Costa Rica e Islandia viven sin sujetos armados que suelen sentirse garantes de abstracciones como “la chilenidad”, en cuya virtud mataron y desaparecieron chilenos de carne y hueso. ¿Puede ser esta postura un error? Tal vez, pero que nadie venga a prohibirle al pueblo debatir y decidir.
Solo en virtud de esta clausura a nuestro derecho soberano a pensar, debatir, deliberar y decidir lo que creemos que es mejor, es que este proceso está radicalmente viciado y su fruto debe ser rechazado.
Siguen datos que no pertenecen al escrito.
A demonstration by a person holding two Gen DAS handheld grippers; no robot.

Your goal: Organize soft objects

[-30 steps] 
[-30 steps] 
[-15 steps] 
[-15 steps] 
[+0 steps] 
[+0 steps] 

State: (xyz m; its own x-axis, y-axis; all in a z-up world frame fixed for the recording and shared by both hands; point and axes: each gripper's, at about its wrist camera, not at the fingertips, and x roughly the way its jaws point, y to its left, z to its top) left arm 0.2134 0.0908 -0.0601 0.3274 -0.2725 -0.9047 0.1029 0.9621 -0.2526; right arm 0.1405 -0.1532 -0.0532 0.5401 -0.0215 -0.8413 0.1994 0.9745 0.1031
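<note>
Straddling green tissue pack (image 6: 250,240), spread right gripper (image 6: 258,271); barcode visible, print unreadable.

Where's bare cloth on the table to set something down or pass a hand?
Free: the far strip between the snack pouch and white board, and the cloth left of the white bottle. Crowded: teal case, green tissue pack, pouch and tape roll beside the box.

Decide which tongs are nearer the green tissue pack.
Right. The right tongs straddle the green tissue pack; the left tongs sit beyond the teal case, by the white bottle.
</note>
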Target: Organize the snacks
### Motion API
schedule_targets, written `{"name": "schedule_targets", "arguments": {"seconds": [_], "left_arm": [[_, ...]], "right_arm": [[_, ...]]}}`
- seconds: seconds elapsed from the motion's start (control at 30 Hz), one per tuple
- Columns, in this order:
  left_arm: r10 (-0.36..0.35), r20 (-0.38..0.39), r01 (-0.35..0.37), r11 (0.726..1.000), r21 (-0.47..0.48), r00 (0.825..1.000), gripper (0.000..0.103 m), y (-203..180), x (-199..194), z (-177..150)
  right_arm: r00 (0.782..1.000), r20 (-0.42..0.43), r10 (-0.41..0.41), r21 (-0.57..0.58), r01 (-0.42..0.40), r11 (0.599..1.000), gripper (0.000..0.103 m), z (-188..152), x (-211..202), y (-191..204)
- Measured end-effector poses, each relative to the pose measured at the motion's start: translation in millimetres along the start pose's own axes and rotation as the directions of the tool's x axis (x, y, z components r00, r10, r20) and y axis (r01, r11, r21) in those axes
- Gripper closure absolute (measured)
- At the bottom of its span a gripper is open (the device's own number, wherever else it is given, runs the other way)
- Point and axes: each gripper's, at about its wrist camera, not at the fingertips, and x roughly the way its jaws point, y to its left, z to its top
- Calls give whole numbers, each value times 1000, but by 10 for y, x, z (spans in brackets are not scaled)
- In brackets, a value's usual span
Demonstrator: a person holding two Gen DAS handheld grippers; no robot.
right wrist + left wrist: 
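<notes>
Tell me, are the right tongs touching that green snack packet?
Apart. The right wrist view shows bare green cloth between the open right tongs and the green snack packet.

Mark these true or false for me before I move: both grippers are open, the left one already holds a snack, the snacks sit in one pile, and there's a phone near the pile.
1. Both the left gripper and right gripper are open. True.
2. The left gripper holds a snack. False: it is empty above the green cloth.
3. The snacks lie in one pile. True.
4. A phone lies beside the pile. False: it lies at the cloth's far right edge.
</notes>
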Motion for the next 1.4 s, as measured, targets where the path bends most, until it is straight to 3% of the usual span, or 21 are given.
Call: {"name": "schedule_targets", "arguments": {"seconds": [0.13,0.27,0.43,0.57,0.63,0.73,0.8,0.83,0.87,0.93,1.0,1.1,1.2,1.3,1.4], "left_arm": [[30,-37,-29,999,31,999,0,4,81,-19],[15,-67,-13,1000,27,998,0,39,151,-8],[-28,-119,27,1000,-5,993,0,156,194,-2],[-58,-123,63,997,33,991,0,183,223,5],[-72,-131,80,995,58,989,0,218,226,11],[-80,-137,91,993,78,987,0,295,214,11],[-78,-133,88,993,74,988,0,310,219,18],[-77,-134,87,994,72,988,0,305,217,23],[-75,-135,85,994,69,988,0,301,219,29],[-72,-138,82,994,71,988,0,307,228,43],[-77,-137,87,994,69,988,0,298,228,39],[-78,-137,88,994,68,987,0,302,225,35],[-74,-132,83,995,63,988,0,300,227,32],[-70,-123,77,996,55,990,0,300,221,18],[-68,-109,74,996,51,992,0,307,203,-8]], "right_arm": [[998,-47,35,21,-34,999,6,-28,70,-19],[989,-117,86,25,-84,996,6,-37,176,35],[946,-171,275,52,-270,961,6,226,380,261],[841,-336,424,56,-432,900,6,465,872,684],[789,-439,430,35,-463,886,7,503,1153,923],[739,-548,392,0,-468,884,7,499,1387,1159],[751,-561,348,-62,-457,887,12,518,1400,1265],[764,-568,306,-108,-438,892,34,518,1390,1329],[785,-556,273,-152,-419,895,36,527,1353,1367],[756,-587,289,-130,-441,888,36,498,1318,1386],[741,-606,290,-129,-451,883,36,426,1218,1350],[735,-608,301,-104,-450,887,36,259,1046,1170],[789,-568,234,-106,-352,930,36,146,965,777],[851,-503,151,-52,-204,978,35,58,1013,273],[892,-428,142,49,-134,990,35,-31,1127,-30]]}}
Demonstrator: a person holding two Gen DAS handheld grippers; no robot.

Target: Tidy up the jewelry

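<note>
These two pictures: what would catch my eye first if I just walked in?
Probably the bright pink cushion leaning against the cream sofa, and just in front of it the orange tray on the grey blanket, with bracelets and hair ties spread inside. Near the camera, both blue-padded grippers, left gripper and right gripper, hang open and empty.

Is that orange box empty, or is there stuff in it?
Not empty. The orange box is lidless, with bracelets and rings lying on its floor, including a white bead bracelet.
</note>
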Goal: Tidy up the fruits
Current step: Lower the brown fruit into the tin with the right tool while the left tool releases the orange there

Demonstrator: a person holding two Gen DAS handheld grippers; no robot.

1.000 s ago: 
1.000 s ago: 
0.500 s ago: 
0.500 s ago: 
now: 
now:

Votar en contra es un acto en favor de nuestra dignidad y del reconocimiento de nuestra libertad, de la radical y sustancial libertad que tanto repugna a las élites que se atragantan hablando de ella pero que únicamente quieren seguir siendo los controladores de la soberanía del pueblo.
Quiero, en definitiva, un proceso constituyente desbordado, en el que se nos reconozca soberanos en serio. ¿A usted le gusta que le ordenen hasta dónde puede pensar o decidir? A mí no.
En contra, pues, por simple dignidad.